Figure 11. Dissolution profiles of LX powder

, S-SMEDDS

at pH 1.2 (d), at pH 4.0 (c), in distilled water (b) and at pH 6.8 (a). Each value represents the mean ± SD (n = 6).

In vivo pharmacokinetic study

The pharmacokinetic parameters of LX (Table 5) were determined after oral administration of LX tablets or S-SMEDDS to Wister rats. Figure 12 shows the change in mean plasma concentration of LX after oral administration of preparations in rats. The total plasma concentrations of drug in S-SMEDDS were higher than those in LX powder. In particular, the initial plasma concentrations of LX in S-SMEDDS were significantly higher than those in LX tablets (p < 0.05). The S-SMEDDS gave significantly higher AUC and greater C_max of LX than did commercial LX tablets (p < 0.05). However, the T_max of LX S-SMEDDS was in advance apparently. Calculated by AUC_0−∞, the relative bioavailability of LX S-SMEDDS was 151.69 ± 15.32%. These results indicated that LX S-SMEDDS significantly improved the bioavailability. In the present research, the superior performance of S-SMEDDS may be attributed to the following factors: (1) larger surface area provided by the fine emulsion droplets, (2) improved diffusion of the fine emulsion droplets, and (3) increased mucosal permeability due to surfactants. Our results suggested that the S--SMEDDS was as a solid form of the liquid SMEDDS kept promising for industrialization (Elnaggar et al., 2009; Shweta et al., 2011).

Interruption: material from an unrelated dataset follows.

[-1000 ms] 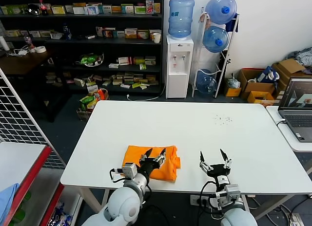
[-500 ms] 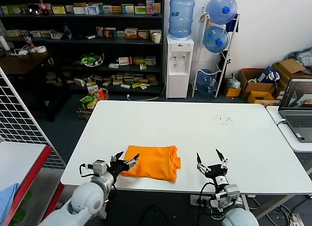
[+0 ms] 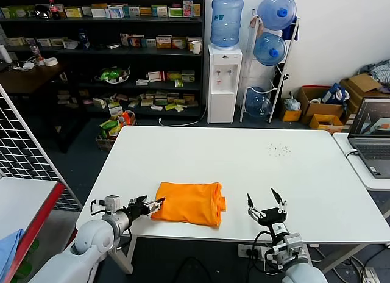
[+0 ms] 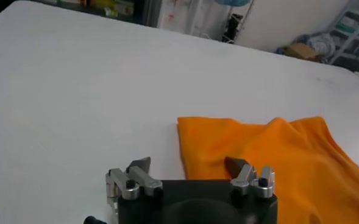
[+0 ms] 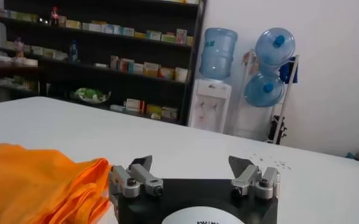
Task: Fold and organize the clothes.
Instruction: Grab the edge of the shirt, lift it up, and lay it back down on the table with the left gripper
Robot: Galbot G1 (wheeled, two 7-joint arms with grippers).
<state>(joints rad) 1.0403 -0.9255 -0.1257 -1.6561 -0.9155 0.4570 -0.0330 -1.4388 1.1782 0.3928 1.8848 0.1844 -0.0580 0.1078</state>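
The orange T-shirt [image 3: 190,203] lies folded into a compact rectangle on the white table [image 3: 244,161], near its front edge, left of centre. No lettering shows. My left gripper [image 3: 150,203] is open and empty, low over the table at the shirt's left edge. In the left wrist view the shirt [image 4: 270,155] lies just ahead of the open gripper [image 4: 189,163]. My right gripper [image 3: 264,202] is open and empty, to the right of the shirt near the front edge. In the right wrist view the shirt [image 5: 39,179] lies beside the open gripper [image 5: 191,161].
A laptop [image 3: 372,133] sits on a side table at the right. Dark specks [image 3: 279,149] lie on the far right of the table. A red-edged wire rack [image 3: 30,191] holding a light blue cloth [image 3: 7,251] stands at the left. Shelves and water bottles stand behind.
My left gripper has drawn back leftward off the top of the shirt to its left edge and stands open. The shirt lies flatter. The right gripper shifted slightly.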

Figure 12. Plasma profiles of LX commercial tablets and S-SMEDDS (n = 6).

Table 5. Pharmacokinetic parameters of LX S-SMEDDS and LX tables in rats.

Parameter	Commercial tablets	LX S-SMEDDS
T1/2 (h)	5.66 ± 3.43	5.73 ± 2.61
Tmax (h)	2.5 ± 0.4	1.8 ± 0.5
Cmax (ng mL^−1)	1065.91 ± 224.90	1855.22 ± 748.25
AUC0−t (ng mL^−1·h)	5316.35 ± 323.62	7758.07 ± 241.57
AUC0−∞ (ng·mL^−1·h)	5377.189 ± 1102.32	8156.61 ± 1804.09

Conclusions

In the present study, a new solid formulation was successfully designed, employing a lyophilized self-emulsifying powder system. In vitro dissolution testing demonstrated a marked improvement in dissolution behavior of LX S-SMEDDS through self-emulsification in aqueous media. The DSC analysis suggested that LX in the S-SMEDDS may be in the amorphous state. Also the LX S-SMEDDS showed a significant increase in the bioavailability of LX compared with the LX commercial tablets. Above all, this solid self-emulsifying system may provide a worthy oral solid dosage form for poorly water-soluble drug LX.

Declaration of interest

This work was supported by the Joint Specialized Research Fund for the Doctoral Program of Higher Education, MOE & Department of Education of Liaoning Province (20102134120002), State Key Laboratory of Long-acting and Targeting Drug Delivery System, and the special construction projects fund which belongs to “Taishan Scholar-Pharmacy Specially Recruited Experts”.